Friday, August 24, 2012

Hampture Mark V: If you fund it, I will build it.

Well, I know I said I was done with this project. But no matter how I reassure viewers that the existing habitat is not constraining (on account of the exercise wheel) the most popular demand seems to be "add more rooms connected by tunnels!"

The difficulty of doing this with the existing habitats is that they are separate and individually weighted. So if I connected them with rigid tubes, then tried to pick all of them up, they would shift relative to one another and crack the glue/plastic where the tubes pass through the habitat walls.

My solution to this is a partial return to the Mark 3 approach: One gigantic, single structure. To prevent stress on the tubes, all three enclosures are mounted rigidly to a metal platform that I'd need custom cut/milled for this purpose, with holes in the correct places for the screws, and some type of coating to prevent corrosion. The four ballast pods are attached to the bottom, as shown, for a total of eight 5 pound lead block weights, totaling 40 pounds. You can begin to see why I resist the pressure to build bigger and bigger habitats. This is about the absolute practical limit for a habitat intended for use in a fish tank. The Mark 3 was even heavier.

Anyway, this would be amazing to build and to witness in operation, but it's purely optional. The Mark IV (Hambase Alpha) is entirely sufficient in size for three hamsters, with submersions of one week at a time. This larger habitat would be tremendous overkill, and sufficient for deployments of many months at a time due to the dedicated rooms for food storage, and "waste", which would solve the only design concerns that limit the current model. You could leave the Mark V underwater pretty much as long as the food and water held out with no hygenic concerns and certainly none for the space available as it would at this point be far beyond what the animals actually need.

I will only build this if you want it, and I can only afford the parts if you fund it. This project would cost between $300 and $500 dollars in total. So far donations have been $5 here and there, with a very few generous $10 or $20 donations, and a single surprising $100 donation (many thanks, you know who you are). While deeply appreciated, this rate of donation won't support the construction of the Mark V. I have no way to rally all of you towards this funding goal as Kickstarter refuses to approve this project, so it all more or less hinges on whether any one specific reader decides to foot the entire bill, or most of it. If one of you does this, I can guarantee that the Mark V will get built, as proven by the long line of earlier habitats completed so far. It's all down to how badly you guys want to see a colony of this scale.


  1. Looks good! Just be careful not to bite off more than you can chew. You can say, without irony, that you're the world's most foremost expert on underwater hampster environments :)

  2. Oddly, they don't give out Nobel prizes for that. Yet.

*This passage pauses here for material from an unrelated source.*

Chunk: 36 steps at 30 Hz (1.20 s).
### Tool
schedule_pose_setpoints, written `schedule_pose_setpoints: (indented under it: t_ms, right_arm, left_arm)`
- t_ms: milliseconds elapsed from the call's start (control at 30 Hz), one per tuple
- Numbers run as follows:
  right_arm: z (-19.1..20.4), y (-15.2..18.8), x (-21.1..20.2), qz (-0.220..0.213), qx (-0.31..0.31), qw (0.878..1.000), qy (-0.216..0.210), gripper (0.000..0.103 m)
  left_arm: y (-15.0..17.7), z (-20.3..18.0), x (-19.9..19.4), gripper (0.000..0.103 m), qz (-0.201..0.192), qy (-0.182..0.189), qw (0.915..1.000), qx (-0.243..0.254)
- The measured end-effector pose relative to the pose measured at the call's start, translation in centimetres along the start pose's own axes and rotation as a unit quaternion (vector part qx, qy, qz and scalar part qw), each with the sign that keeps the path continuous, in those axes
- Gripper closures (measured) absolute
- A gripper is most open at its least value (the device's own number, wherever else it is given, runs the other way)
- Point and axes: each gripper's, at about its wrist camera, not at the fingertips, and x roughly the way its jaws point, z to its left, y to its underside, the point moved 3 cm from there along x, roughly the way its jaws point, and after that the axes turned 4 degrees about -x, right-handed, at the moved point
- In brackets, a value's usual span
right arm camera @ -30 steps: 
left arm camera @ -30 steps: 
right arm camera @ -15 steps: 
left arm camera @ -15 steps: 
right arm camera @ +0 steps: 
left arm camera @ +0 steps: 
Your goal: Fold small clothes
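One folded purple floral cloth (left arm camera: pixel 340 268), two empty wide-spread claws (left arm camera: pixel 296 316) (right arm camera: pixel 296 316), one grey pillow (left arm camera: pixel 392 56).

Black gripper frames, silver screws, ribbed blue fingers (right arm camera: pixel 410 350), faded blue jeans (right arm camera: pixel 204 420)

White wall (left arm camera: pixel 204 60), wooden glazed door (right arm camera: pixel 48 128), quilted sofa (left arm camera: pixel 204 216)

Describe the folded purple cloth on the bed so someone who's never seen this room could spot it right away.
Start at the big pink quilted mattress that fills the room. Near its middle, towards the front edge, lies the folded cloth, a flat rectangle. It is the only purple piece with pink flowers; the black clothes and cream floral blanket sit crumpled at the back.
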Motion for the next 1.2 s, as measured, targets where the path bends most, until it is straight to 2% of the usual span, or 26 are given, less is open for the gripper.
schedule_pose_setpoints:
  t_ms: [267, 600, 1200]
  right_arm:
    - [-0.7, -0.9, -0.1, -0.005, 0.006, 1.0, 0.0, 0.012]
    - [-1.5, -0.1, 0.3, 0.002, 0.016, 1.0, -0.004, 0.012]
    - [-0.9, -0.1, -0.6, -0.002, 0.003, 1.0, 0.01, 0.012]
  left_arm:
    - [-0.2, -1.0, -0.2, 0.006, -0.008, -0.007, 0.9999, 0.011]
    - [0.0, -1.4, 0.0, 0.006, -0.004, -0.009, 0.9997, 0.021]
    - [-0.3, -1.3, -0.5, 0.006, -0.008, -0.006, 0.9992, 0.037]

  3. Unrelated to the Mark V, but I think it'd be great for those of use that like to check in to the Ustream channel...perhaps, when time allows on a weekday night or weekend, you could present a Hampture special...what goes on when the hamsters aren't in their underwater habitat. Meet the hamsters, show the habitat from different angles, cleaning, etc. That would be great! Thanks for your work and keeping the Ustream channel running!

  4. Of course. I'll keep it running as long as I can. I hope eventually the stream will feature the Mark V habitat and a diverse ecosystem of tropical fish.

  5. Are they still in a tiny little cage? If so even with a wheel that is constraining.